Kinshasa, 23 mars 2026 – La République démocratique du Congo (RDC) franchit une étape cruciale pour la reconstitution de ses données démographiques avec le lancement officiel du deuxième recensement national de la population et de l’habitat. Après plus de trois décennies sans données fiables, ce recensement vise à combler un vide historique qui a freiné la planification, la gestion des ressources et la mise en œuvre de politiques publiques efficaces.

Le projet est estimé à 192 millions de dollars et bénéficie d’un financement plurilatéral. La Banque mondiale mobilise 100 millions de dollars, dont 75 millions spécifiquement dédiés au recensement.

La Banque africaine de développement contribue à hauteur de 80 millions, destinés aux opérations de terrain et au renforcement des capacités institutionnelles. Le système des Nations Unies apporte 3 millions de dollars pour l’appui technique et la coordination, tandis que le FMI accompagne le processus dans le cadre de son programme économique global évalué à près de 3 milliards de dollars.

Pour Diene Keita, directrice exécutive du Fonds des Nations Unies pour la population, « la crédibilité du recensement repose sur son intégrité, et l’intégrité dépend de notre responsabilité collective.

La localisation et l’engagement des communautés sont essentiels : les populations doivent être pleinement informées et associées. Un recensement doit se dérouler dans un esprit de transparence et de confiance, loin de toute polarisation ou politisation. »

Le président Félix Tshisekedi a souligné l’importance stratégique du recensement pour le développement du pays.

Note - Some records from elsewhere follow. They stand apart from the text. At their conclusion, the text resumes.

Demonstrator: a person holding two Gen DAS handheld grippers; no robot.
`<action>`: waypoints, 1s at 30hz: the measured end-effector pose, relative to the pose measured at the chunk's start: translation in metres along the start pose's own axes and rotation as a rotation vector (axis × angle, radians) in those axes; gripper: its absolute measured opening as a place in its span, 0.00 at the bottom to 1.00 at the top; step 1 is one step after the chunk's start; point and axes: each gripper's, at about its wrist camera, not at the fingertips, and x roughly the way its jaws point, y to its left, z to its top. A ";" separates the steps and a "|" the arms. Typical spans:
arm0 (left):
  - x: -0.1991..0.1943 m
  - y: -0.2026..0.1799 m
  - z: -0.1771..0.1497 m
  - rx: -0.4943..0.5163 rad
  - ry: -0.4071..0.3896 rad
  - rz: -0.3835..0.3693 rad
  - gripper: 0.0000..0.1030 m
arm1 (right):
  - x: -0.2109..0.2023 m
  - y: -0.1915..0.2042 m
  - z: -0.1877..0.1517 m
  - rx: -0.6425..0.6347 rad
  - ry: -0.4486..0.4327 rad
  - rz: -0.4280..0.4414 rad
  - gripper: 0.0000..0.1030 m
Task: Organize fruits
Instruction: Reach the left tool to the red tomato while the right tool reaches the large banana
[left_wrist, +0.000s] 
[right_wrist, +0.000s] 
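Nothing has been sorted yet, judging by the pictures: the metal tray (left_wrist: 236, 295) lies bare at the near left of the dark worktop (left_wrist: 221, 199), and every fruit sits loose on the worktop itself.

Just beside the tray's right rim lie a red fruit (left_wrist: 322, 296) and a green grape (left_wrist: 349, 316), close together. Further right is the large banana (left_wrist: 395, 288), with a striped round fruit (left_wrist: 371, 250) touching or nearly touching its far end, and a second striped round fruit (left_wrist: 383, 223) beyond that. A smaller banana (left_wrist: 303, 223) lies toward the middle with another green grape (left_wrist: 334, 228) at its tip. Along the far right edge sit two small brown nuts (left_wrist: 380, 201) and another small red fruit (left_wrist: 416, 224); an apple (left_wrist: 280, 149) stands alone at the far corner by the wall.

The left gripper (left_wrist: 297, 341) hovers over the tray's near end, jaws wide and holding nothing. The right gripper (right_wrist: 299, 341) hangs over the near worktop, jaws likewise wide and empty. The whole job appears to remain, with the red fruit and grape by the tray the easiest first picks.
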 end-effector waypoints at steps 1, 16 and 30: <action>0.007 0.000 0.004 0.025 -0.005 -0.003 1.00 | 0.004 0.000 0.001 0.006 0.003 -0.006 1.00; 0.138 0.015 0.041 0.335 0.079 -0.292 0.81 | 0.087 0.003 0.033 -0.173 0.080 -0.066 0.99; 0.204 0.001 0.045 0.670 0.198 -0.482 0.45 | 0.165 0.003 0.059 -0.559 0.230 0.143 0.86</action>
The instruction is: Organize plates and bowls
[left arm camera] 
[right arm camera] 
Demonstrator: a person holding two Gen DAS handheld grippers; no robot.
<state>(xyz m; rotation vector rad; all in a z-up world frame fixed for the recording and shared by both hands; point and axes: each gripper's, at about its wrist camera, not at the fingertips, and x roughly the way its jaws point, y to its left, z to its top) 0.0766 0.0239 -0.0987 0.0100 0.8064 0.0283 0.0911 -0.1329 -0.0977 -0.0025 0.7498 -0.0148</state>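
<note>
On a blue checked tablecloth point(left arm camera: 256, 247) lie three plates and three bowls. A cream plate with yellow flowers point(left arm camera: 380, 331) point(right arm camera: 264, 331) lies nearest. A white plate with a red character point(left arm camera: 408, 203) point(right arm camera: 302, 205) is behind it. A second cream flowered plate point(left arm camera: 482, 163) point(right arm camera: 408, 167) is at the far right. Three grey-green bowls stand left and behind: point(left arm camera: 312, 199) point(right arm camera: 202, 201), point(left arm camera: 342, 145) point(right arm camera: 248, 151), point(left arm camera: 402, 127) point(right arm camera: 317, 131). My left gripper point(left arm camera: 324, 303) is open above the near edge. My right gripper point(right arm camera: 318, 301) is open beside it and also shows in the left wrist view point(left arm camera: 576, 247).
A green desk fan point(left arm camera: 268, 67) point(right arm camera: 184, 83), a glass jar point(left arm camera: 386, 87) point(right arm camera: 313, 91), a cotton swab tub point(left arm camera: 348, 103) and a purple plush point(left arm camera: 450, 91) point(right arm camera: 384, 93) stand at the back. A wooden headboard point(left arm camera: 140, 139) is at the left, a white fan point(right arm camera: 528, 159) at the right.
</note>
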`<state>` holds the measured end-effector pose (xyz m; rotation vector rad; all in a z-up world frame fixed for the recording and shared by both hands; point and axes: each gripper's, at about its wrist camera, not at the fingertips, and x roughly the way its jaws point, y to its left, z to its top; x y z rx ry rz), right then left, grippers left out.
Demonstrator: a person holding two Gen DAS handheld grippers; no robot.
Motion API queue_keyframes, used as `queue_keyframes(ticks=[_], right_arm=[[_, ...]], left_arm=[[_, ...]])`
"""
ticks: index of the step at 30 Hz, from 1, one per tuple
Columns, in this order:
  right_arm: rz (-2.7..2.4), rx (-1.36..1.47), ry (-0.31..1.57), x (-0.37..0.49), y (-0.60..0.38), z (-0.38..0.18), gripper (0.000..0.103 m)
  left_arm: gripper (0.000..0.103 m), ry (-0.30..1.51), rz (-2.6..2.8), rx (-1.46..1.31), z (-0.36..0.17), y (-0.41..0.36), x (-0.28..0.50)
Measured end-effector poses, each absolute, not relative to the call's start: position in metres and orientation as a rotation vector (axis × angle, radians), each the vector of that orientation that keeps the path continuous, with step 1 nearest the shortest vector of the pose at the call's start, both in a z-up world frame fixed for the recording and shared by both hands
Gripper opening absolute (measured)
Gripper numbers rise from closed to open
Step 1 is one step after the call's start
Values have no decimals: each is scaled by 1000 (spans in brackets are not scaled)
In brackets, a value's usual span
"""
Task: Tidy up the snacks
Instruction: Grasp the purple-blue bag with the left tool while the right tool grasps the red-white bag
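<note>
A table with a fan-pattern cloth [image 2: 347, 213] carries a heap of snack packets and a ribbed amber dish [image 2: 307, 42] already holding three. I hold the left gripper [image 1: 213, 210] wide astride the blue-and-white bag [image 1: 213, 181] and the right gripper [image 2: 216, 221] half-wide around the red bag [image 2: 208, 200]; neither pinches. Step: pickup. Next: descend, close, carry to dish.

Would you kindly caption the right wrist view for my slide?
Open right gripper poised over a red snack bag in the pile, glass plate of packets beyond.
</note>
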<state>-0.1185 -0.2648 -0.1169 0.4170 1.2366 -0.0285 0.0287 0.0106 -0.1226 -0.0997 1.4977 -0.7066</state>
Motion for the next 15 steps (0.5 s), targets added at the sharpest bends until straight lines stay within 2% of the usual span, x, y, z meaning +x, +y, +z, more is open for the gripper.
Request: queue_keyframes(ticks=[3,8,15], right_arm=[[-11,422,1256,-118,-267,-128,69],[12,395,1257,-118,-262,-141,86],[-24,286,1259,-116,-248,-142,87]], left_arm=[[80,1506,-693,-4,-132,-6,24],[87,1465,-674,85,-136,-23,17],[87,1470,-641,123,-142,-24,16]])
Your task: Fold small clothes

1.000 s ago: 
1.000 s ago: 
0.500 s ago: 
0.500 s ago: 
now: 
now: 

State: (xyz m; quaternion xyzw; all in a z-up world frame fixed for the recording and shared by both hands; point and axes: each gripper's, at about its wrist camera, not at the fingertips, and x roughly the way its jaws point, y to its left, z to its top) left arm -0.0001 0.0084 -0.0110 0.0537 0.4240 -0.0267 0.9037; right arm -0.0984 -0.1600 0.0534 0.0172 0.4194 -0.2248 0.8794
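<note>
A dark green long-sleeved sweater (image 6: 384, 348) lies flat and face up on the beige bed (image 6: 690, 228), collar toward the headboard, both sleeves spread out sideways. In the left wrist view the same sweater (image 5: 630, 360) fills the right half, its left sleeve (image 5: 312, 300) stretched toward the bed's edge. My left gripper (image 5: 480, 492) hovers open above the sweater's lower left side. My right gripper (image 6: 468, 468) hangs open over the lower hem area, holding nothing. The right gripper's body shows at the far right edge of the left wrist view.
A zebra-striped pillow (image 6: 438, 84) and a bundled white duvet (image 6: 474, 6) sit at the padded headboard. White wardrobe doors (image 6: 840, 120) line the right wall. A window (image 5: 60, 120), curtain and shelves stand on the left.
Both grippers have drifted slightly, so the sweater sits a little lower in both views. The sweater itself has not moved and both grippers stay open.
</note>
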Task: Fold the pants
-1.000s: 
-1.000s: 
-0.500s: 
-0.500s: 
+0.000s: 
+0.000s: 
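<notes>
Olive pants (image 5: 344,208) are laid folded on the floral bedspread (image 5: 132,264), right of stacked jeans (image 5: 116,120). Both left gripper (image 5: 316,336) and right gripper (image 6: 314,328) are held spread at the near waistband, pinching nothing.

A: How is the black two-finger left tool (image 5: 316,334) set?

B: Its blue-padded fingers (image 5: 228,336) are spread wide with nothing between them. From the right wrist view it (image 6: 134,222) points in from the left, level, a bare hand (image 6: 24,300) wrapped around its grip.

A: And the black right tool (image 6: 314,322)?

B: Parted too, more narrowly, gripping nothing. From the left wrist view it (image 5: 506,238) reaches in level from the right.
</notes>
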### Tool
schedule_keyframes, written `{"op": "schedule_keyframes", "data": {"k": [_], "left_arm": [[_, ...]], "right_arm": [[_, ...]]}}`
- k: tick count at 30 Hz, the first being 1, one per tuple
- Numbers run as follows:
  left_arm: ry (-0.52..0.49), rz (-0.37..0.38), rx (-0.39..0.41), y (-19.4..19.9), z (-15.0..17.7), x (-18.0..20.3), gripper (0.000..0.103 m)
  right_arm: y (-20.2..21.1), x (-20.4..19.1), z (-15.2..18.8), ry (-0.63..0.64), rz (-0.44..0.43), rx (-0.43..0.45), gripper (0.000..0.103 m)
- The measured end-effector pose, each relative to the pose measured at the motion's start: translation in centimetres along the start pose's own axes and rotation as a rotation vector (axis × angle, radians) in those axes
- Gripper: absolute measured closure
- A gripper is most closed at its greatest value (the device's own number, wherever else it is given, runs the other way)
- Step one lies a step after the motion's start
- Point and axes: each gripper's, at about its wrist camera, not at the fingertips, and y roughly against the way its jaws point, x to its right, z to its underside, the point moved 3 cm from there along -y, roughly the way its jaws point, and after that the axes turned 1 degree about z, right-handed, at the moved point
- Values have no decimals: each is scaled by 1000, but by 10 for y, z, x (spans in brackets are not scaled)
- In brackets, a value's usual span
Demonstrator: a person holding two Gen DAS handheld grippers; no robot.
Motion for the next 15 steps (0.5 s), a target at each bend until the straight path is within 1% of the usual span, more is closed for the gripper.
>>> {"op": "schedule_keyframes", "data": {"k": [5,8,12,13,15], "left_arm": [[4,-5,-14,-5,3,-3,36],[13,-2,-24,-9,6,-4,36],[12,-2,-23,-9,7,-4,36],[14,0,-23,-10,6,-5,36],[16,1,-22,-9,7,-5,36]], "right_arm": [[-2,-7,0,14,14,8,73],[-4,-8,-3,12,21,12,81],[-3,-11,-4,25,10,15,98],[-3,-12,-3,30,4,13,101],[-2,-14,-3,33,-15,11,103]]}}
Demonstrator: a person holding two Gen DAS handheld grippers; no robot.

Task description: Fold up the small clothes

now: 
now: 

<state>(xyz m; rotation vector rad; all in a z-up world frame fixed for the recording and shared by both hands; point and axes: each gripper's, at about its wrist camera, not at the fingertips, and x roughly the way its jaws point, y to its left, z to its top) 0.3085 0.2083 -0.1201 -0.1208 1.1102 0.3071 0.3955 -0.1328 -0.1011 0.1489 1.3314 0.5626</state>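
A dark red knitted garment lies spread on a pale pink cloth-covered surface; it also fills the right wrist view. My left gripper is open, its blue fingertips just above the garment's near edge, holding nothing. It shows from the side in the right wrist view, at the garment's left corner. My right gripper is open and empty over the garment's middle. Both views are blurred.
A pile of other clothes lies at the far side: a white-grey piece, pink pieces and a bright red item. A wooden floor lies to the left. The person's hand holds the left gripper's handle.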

« Ce recensement est un levier structurant pour nos politiques sectorielles, notamment dans le domaine agricole qui emploie plus de 70 % de la population active. Il servira également de base à un futur recensement agricole national pour mieux évaluer notre potentiel productif et renforcer notre souveraineté alimentaire », a-t-il déclaré.

Le projet s’appuie sur une cartographie nationale, des outils numériques modernes et un réseau de partenaires techniques, avec pour objectif de produire des données couvrant plus de 40 % des Objectifs de développement durable. Il s’agit d’un instrument essentiel pour la planification et la gouvernance, après trois décennies de déficit statistique.

Selon les experts, l’absence de recensement depuis 1994 s’explique par la combinaison de conflits prolongés, de contraintes financières, de faibles capacités institutionnelles et de sensibilités politiques.